Supervised failover

Enterprise Edition

Supervised failover is supported by the Enterprise Edition only.

Example on GitHub: supervised_failover

Tarantool provides the ability to control leadership in a replica set using an external failover coordinator. A failover coordinator reads a cluster configuration from a file or an etcd-based configuration storage, polls instances for their statuses, and appoints a leader for each replica set depending on the availability and health of instances.
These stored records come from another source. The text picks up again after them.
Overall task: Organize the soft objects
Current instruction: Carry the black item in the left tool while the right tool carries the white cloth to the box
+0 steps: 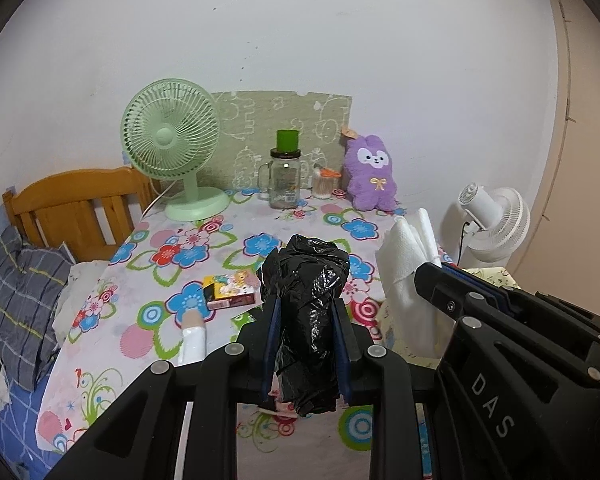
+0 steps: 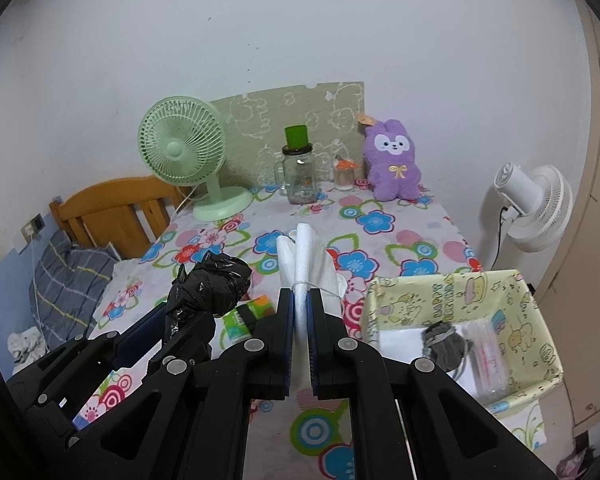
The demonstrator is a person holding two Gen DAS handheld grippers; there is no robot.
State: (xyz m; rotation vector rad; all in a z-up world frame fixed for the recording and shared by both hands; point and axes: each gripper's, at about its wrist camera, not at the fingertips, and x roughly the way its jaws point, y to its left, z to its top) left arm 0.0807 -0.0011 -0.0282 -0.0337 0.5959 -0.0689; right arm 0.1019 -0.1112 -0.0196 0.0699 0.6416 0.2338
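Observation:
My left gripper (image 1: 306,305) is shut on a crumpled black plastic bag (image 1: 306,276), held upright above the flowered tablecloth (image 1: 172,240). In the right wrist view that black bag (image 2: 216,284) shows at lower left. My right gripper (image 2: 300,294) is shut on a white folded bundle (image 2: 306,256) tied with string; the white bundle (image 1: 406,248) also shows at the right of the left wrist view. Just right of it stands a yellow fabric box (image 2: 452,296) with a grey soft item (image 2: 444,344) and a clear packet (image 2: 488,356) inside. A purple plush rabbit (image 2: 394,164) sits by the far wall.
At the back stand a green desk fan (image 1: 170,140), a glass jar with a green cup on it (image 1: 285,178) and a tub of cotton swabs (image 1: 325,186). A small printed carton (image 1: 230,290) lies mid-table. A white fan (image 2: 534,208) is off the right edge, a bed with a grey pillow (image 1: 20,292) on the left.

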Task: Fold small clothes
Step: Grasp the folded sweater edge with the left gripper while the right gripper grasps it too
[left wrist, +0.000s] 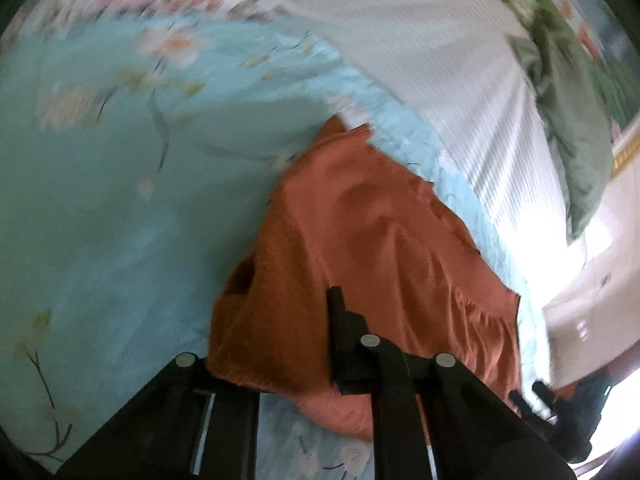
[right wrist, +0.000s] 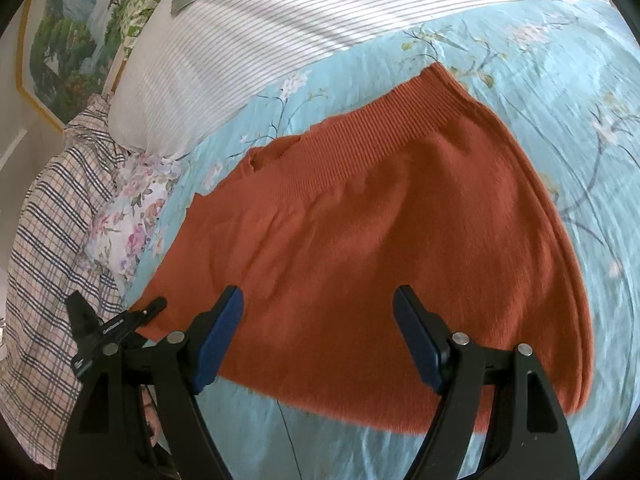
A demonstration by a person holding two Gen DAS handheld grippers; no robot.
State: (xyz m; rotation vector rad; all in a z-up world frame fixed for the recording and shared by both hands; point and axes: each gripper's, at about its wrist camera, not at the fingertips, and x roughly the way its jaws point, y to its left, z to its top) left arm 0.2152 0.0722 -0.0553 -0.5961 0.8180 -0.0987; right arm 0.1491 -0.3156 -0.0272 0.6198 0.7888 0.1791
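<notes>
Folding step on the orange knit (right wrist: pixel 360 240), which lies on the floral bed sheet (right wrist: pixel 540 92) directly ahead of the right gripper (right wrist: pixel 320 320); its ribbed band sits at the far side from those jaws, the near hem just under and between them. Right jaws stand spread wide, holding nothing, hovering above the near hem. Left gripper (left wrist: pixel 280 360): view is motion-blurred; cloth drapes over and between its jaws, and a raised ridge of knit runs forward from them, so I judge it clamped on the knit's edge, lifting it. In the right view this gripper appears at the knit's corner, left of the right jaws. To do the step well: right jaws should close on the near hem corner so both ends rise level, then carry the edge toward the ribbed band, keeping the knit taut between grippers. Risk: stacked layers at the right-hand edge may slip apart if only the top ply is pinched. Striped pillow (right wrist: pixel 248 40) lies beyond the knit.
</notes>
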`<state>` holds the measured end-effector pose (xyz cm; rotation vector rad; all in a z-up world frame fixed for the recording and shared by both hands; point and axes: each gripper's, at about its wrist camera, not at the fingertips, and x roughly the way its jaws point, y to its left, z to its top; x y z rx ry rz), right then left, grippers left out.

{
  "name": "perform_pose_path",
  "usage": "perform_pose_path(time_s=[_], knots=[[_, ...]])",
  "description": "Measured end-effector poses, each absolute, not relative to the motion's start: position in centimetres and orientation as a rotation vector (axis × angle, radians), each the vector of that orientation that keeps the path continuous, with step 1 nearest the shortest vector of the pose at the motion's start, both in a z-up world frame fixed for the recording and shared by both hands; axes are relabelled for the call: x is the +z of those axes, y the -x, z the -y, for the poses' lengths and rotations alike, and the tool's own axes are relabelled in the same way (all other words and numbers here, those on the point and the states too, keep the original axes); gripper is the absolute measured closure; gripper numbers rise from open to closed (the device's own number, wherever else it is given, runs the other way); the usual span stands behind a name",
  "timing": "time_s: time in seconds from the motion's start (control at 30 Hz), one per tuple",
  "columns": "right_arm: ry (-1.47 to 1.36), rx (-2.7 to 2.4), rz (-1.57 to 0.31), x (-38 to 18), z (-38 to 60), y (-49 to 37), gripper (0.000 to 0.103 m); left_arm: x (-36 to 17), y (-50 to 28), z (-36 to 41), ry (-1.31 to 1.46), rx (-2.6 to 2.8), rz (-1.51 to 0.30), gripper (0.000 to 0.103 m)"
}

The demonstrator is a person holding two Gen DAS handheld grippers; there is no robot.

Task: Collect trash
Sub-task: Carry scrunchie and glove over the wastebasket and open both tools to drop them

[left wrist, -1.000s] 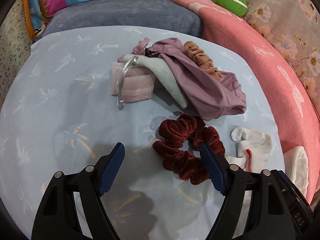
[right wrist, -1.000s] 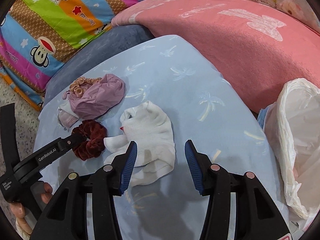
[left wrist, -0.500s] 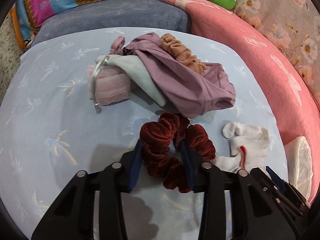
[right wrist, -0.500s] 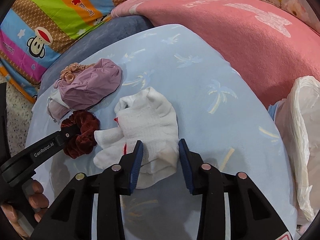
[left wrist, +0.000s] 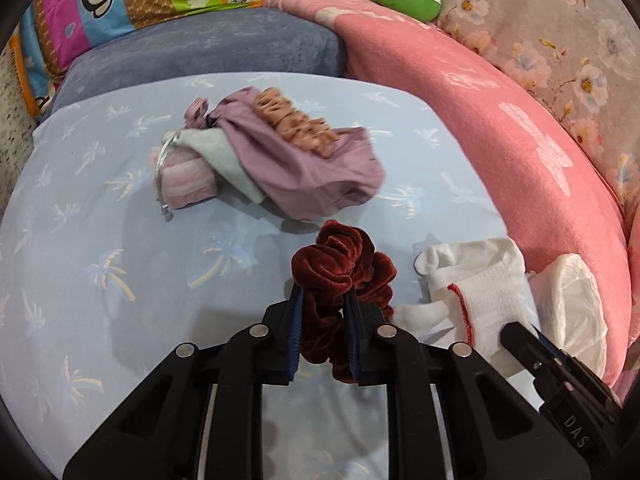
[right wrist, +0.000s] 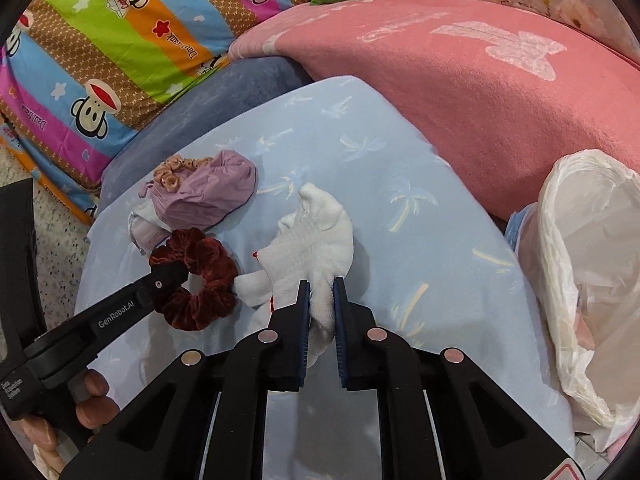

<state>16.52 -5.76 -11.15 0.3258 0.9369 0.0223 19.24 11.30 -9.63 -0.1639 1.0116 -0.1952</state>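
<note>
Both hand-held grippers have just been closing since the earlier frames, each now with fabric between its jaws. Left hand-held gripper (left wrist: pixel 322 300) pinches the dark red scrunchie (left wrist: pixel 344 258), which bunches up above its blue pads. Right hand-held gripper (right wrist: pixel 321 292) pinches the near edge of the white sock (right wrist: pixel 310 240), which lies on the pale blue sheet (right wrist: pixel 420 260). From the right wrist view, the scrunchie (right wrist: pixel 200 280) sits at nine o'clock of the sock, touching it, and a white plastic bag (right wrist: pixel 592 280) stands open at three o'clock. A purple cloth (left wrist: pixel 304 172) heap lies at twelve o'clock from the scrunchie.
</note>
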Motion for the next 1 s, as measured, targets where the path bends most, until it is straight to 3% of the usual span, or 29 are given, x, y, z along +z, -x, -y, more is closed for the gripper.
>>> perform_pose_path(time_s=[0.6, 1.0], knots=[[-0.418, -0.109, -0.677, -1.2, 16.3, -8.2, 0.092, -1.5, -14.0, -1.0, 0.040, -0.417, -0.848, 0.085], [-0.469, -0.231, -0.582, 1.0, 24.2, -2.6, 0.092, 0.9, -10.7, 8.2, -0.059, -0.610, -0.820, 0.084]])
To increase fault tolerance, you can run two or more failover coordinators. In this case, an etcd cluster provides synchronization between coordinators.

Overview

The main steps of using an external failover coordinator for a newly configured cluster might look as follows:

Configure a cluster to work with an external coordinator. The main step is setting the replication.failover option to supervised for all replica sets that should be managed by the external coordinator.
Start a configured cluster. When an external coordinator is still not running, instances in a replica set start in the following modes:
- If a replica set is already bootstrapped, all instances are started in read-only mode.
- If a replica set is not bootstrapped, one instance is started in read-write mode.
Start a failover coordinator. You can start two or more failover coordinators to increase fault tolerance. In this case, one coordinator is active and others are passive.

Once a cluster and failover coordinators are up and running, a failover coordinator appoints one instance to be a master if there is no master instance in a replica set. Then, the following events may occur:

If a master instance fails, a failover coordinator performs an automated failover.
If an active failover coordinator fails, another coordinator becomes active and performs an automated failover.

Note

Note that a failover coordinator doesn’t work with replica sets with two or more read-write instances. In this case, a coordinator logs a warning to stdout and doesn’t perform any appointments.

Appointing a new master instance

After a master instance has been appointed, a failover coordinator monitors the statuses of all instances in a replica set by sending requests each probe_interval seconds. For the master instance, the coordinator maintains a read-write mode deadline, which is renewed periodically each renew_interval seconds. If all attempts to renew the deadline fail during the specified time interval (lease_interval), the master switches to read-only mode. Then, the coordinator appoints a new instance as the master.

Note

Anonymous replicas are not considered as candidates to be a master.

If a remote etcd-based storage is used to maintain the state of failover coordinators, you can also perform a manual failover.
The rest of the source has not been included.